• [What you will do] Give again, word for word, each line below starting at the one that contains "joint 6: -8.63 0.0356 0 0" and ending at the one that contains "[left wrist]".
**** Exercise material ****
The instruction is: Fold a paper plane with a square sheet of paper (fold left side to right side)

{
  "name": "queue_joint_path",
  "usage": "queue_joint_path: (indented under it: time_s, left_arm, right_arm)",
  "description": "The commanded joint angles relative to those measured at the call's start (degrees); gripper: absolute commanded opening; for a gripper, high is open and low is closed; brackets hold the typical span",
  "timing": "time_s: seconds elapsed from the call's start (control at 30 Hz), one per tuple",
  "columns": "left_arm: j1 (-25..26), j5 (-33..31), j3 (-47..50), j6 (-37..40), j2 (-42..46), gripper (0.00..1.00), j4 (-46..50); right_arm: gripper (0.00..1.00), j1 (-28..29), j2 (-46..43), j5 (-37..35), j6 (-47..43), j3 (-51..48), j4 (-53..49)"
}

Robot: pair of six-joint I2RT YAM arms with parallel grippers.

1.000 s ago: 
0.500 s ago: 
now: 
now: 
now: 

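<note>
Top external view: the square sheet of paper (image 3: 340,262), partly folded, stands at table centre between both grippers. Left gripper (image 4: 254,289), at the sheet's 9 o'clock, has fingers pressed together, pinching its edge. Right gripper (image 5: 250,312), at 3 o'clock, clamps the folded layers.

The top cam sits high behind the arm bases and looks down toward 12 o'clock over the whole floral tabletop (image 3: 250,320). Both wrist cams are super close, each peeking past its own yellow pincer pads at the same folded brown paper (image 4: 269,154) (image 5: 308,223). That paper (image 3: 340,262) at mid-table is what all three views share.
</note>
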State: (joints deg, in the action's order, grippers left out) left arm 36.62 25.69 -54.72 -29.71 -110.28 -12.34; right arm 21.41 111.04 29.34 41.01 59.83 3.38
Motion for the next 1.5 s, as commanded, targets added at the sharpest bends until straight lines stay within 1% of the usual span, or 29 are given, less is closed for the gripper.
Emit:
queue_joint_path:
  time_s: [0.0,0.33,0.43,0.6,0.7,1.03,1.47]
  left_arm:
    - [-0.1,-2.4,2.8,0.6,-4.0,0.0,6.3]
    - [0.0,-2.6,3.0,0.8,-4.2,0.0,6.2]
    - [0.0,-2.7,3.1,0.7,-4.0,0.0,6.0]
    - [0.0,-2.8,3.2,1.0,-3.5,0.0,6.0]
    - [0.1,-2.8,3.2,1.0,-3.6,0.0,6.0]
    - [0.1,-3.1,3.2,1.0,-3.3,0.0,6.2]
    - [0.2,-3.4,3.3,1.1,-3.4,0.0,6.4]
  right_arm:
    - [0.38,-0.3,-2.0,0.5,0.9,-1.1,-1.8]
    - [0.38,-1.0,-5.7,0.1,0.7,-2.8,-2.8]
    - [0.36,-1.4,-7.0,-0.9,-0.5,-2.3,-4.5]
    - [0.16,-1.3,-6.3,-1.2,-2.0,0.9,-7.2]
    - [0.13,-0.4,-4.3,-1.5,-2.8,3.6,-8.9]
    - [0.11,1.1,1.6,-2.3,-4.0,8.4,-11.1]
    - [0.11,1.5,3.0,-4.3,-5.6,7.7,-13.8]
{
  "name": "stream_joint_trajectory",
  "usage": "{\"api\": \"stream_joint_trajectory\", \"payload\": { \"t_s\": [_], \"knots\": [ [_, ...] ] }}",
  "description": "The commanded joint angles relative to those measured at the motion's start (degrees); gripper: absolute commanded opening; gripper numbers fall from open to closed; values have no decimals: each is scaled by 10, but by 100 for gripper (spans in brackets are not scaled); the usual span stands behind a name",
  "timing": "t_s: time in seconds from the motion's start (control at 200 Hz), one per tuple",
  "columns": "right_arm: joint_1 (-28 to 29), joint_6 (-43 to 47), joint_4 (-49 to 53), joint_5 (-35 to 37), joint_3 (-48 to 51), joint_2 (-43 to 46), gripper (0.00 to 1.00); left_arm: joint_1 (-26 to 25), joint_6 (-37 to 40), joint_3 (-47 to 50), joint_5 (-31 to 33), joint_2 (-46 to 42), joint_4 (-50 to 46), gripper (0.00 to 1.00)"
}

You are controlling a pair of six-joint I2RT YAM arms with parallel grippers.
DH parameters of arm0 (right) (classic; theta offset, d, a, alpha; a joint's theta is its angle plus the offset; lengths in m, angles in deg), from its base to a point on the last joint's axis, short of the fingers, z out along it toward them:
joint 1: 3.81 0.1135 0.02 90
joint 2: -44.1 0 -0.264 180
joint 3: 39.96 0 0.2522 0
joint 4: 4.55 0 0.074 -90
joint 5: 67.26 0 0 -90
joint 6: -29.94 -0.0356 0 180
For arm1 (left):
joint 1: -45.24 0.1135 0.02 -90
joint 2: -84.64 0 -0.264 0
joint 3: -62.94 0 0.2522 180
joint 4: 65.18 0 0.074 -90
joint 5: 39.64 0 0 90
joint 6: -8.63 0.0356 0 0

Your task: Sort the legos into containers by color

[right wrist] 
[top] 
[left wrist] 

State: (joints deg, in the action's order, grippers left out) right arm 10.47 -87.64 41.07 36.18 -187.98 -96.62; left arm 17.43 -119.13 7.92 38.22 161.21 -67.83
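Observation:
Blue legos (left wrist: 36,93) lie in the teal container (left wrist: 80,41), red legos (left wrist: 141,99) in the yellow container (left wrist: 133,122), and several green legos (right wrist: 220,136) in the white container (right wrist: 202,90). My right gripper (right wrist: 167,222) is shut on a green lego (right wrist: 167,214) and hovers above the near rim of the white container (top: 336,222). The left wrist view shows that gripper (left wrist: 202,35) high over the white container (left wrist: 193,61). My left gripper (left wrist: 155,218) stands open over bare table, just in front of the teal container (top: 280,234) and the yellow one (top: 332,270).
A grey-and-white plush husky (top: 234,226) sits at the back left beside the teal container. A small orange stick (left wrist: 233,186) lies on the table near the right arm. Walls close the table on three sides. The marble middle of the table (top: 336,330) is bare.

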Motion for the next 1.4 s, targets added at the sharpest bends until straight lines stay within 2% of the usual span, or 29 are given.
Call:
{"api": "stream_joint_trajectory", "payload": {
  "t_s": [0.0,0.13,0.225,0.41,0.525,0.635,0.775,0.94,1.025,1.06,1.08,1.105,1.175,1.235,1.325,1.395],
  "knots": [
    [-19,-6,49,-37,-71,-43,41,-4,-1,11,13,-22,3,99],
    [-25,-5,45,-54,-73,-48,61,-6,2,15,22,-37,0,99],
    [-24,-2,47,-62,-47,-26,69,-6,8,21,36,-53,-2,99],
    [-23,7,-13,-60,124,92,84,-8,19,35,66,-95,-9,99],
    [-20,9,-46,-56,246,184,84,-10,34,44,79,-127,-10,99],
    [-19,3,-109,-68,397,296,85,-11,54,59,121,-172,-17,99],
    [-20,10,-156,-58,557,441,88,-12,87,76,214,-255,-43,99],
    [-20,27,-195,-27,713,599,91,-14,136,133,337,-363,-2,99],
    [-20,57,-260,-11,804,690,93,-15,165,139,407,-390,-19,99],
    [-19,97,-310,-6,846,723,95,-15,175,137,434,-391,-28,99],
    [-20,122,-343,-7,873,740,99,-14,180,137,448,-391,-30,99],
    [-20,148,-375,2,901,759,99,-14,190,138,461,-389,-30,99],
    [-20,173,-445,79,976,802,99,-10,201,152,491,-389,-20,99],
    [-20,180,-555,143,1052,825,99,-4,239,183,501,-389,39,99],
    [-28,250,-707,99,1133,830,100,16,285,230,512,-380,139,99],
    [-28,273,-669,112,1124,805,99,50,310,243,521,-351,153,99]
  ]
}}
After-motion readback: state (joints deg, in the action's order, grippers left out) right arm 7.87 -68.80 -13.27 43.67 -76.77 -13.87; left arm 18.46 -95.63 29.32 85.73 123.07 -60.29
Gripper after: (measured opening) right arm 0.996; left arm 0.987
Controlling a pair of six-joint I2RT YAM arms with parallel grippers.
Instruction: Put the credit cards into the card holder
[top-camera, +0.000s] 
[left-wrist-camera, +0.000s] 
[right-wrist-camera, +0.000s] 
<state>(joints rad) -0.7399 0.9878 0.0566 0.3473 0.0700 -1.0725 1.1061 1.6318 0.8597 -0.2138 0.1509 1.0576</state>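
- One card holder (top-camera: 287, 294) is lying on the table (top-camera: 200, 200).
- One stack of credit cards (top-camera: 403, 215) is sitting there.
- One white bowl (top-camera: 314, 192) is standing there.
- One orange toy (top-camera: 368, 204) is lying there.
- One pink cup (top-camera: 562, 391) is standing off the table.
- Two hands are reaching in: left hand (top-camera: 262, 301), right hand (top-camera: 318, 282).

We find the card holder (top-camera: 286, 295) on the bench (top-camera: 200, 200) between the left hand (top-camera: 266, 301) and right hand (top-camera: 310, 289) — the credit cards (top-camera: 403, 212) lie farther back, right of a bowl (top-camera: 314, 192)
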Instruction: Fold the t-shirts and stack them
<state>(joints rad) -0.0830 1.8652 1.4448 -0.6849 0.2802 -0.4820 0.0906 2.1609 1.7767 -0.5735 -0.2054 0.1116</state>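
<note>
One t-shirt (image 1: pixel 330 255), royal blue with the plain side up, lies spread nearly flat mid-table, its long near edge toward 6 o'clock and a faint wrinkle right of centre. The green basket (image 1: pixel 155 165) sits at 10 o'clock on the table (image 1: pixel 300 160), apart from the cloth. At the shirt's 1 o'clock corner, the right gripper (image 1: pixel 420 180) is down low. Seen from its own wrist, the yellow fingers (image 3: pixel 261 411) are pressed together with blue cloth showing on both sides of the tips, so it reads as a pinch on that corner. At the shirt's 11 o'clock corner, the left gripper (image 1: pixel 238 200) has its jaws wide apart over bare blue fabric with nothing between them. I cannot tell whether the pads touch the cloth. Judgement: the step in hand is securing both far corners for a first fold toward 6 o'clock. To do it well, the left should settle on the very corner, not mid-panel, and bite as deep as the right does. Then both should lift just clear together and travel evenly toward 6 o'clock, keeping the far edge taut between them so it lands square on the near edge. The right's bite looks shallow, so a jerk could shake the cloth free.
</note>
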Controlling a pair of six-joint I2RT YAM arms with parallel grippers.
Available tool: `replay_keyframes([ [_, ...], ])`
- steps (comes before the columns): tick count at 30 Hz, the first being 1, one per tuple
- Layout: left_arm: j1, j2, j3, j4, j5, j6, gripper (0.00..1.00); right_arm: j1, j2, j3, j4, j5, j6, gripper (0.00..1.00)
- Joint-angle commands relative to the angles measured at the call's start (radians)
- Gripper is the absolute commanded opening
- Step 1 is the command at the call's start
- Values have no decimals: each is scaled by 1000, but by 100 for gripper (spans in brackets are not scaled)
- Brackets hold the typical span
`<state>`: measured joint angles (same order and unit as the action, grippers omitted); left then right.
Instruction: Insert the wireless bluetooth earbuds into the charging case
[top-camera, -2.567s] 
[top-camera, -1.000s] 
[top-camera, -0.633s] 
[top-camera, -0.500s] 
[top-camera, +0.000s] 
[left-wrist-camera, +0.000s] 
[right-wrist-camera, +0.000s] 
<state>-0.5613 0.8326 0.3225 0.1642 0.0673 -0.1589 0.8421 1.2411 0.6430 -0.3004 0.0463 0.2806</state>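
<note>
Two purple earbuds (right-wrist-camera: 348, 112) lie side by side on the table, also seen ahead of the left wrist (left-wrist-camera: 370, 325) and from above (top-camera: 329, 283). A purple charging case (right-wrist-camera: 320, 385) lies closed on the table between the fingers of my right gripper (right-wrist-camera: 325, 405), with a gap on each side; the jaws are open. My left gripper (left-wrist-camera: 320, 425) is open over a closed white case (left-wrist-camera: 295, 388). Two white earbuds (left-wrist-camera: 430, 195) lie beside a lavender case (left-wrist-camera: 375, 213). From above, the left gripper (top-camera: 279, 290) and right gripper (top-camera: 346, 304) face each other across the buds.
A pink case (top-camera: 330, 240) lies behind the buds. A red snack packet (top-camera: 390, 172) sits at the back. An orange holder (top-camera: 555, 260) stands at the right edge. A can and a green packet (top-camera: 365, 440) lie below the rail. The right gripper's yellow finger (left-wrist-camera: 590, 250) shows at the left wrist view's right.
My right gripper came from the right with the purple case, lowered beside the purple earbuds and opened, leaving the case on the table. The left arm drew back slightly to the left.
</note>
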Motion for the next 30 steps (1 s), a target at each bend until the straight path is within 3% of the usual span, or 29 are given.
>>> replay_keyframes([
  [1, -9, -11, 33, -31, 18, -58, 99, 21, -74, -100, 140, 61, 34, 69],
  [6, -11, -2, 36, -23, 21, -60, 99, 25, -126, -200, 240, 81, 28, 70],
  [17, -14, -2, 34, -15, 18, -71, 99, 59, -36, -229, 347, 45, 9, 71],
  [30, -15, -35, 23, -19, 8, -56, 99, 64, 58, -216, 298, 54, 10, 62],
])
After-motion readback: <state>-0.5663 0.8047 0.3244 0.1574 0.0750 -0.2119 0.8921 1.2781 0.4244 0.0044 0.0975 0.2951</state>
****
• [The completed task]
joint 6: -8.63 0.0356 0 0

Your task: Sort the legos into containers by color

[right wrist] 
[top] 
[left wrist] 

No additional answer is needed.